Une plainte déposée plusieurs mois avant la disparition de Lyhanna, un dossier toujours en cours d’enquête et une famille qui cherche des réponses. Alors que l’affaire de la jeune Lyhanna continue de susciter une vive émotion, Rosa et sa mère Audrey ont accepté de prendre la parole. Elles racontent les événements qui les ont conduites à saisir les autorités à l’été 2025 et expriment leur incompréhension face à une procédure qu’elles jugent particulièrement longue. Un témoignage qui met en lumière l’attente difficile vécue par certaines familles confrontées à des démarches judiciaires complexes.
Une adolescente qui décide de parler

Rosa, aujourd’hui âgée de 12 ans, connaissait bien Jérôme Barella. Amie avec ses filles, elle se rendait régulièrement à son domicile pour partager des moments avec elles.
Au fil du temps, certains changements dans son comportement attirent toutefois l’attention de ses proches. La jeune fille commence notamment à poser davantage de questions sur des sujets habituellement peu abordés à son âge. Une situation qui pousse son entourage à engager le dialogue avec elle.

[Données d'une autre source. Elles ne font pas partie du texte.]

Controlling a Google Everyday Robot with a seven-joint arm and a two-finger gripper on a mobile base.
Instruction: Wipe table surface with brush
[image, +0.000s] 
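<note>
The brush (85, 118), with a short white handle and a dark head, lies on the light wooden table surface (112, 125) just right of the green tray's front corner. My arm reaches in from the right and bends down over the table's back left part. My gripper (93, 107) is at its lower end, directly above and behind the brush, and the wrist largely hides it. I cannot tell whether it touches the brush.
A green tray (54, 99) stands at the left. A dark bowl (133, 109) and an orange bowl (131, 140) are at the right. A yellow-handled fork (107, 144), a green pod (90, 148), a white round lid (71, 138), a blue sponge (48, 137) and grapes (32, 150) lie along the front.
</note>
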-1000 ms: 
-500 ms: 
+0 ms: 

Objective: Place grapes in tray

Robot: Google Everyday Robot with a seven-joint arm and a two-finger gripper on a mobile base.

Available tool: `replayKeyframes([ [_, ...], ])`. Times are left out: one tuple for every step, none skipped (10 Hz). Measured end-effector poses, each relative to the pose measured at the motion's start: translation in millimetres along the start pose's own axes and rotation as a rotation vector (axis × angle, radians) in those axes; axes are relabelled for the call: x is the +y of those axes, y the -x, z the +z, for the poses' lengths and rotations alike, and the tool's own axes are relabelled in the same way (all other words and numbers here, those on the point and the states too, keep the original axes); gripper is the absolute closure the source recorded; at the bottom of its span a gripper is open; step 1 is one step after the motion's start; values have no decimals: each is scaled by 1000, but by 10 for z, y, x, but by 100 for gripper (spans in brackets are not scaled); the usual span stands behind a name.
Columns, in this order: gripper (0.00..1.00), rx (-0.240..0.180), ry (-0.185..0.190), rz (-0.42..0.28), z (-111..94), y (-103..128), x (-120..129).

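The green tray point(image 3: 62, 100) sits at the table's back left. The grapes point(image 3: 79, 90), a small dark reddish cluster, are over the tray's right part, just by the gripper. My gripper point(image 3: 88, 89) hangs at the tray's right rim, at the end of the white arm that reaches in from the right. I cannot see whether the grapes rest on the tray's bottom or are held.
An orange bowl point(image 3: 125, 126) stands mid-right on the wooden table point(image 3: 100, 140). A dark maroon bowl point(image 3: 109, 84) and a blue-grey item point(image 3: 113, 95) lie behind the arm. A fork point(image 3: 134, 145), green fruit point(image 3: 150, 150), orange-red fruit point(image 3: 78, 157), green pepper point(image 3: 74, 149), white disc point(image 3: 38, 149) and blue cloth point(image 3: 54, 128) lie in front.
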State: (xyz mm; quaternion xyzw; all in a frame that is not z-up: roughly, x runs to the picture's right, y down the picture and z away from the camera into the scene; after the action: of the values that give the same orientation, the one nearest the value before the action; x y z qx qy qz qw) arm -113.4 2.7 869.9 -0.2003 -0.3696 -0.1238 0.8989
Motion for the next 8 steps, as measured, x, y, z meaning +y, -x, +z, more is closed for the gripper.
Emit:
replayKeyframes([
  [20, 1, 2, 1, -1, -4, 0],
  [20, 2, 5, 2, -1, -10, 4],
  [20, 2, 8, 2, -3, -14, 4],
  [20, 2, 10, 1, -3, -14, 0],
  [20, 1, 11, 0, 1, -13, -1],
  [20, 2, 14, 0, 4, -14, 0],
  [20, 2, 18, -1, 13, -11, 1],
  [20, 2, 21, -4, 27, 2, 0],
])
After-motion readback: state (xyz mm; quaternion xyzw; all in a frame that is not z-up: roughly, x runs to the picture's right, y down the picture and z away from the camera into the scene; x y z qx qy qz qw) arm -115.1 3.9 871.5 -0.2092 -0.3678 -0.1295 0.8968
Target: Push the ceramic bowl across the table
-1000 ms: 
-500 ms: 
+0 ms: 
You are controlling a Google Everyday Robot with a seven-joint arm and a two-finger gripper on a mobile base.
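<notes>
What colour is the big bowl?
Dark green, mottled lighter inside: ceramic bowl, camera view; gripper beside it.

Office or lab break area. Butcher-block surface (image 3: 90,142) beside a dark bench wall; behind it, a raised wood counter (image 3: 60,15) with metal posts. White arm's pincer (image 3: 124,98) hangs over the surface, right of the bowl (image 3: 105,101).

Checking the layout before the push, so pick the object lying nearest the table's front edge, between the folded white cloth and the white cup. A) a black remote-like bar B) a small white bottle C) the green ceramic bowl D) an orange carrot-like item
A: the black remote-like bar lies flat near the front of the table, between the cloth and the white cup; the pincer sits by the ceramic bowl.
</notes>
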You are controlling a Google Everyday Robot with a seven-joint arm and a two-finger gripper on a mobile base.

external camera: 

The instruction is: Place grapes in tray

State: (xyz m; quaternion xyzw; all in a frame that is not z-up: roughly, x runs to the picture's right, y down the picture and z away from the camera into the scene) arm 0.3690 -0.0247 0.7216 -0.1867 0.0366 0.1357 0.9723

Selon Audrey, sa mère, c’est au cours d’une conversation avec son ancien compagnon que l’adolescente évoque pour la première fois des faits particulièrement préoccupants.
Cette révélation provoque un choc au sein de la famille.
« Je me suis écroulée », confie Audrey au sujet de ce moment qu’elle n’oubliera jamais.
Aujourd’hui encore, Rosa explique traverser une période difficile.
« Ça ne va pas, mais devant les autres je fais comme si ça allait », témoigne-t-elle.
Des inquiétudes grandissantes pour la famille
Après cette première confidence, Audrey affirme avoir commencé à observer certains comportements qu’elle jugeait inhabituels dans les échanges entre Jérôme Barella et sa fille.
Elle évoque notamment des appels fréquents, des messages répétés et une attention qu’elle considère excessive. Lorsque la mère décide de demander des explications, elle affirme que ses inquiétudes sont rejetées.
Selon son témoignage, cette situation a créé un climat de tension important autour de l’enfant. Dans un premier temps, Rosa revient même sur ses déclarations.
Mais quelques mois plus tard, Audrey dit avoir acquis la conviction que sa fille avait relaté la réalité de ce qu’elle avait vécu. La jeune fille lui aurait alors livré un récit plus détaillé des faits mentionnés dans la plainte.
Pour la mère, ces échanges renforcent sa détermination à entreprendre des démarches officielles afin que les faits puissent être examinés par les autorités compétentes.
Une plainte déposée en août 2025
Face à la situation, Audrey décide de saisir la gendarmerie. En août 2025, elle dépose plainte avec sa fille.
Dans le cadre de l’enquête, l’adolescente est entendue par les enquêteurs et bénéficie également d’un suivi médical. Pour la famille, cette étape marque le début d’un processus destiné à faire toute la lumière sur les accusations formulées.
Mais les mois passent et Audrey estime que le dossier n’avance pas suffisamment vite.
Elle explique avoir tenté à plusieurs reprises d’obtenir des informations sur l’état d’avancement des investigations afin de comprendre où en est la procédure.
Cette attente nourrit progressivement un sentiment de frustration et d’incompréhension.
Une enquête toujours en cours
Selon les informations communiquées par BFMTV, le parquet de Toulouse a été informé de la plainte en octobre 2025 avant de transmettre le dossier au parquet d’Auch, territorialement compétent.
La procureure de la République d’Auch indique que la plainte est arrivée dans ses services en décembre 2025. Quelques semaines plus tard, la brigade de gendarmerie de Fleurance a été chargée de poursuivre les investigations.
À ce stade, les vérifications se poursuivent et l’enquête reste en cours.
Pour Audrey, cette situation demeure difficile à accepter. Elle estime qu’un traitement plus rapide du dossier aurait pu permettre d’obtenir certaines réponses plus tôt. Alors que l’affaire Lyhanna continue de mobiliser les enquêteurs, la famille attend désormais que toute la lumière soit faite sur les éléments portés à la connaissance de la justice.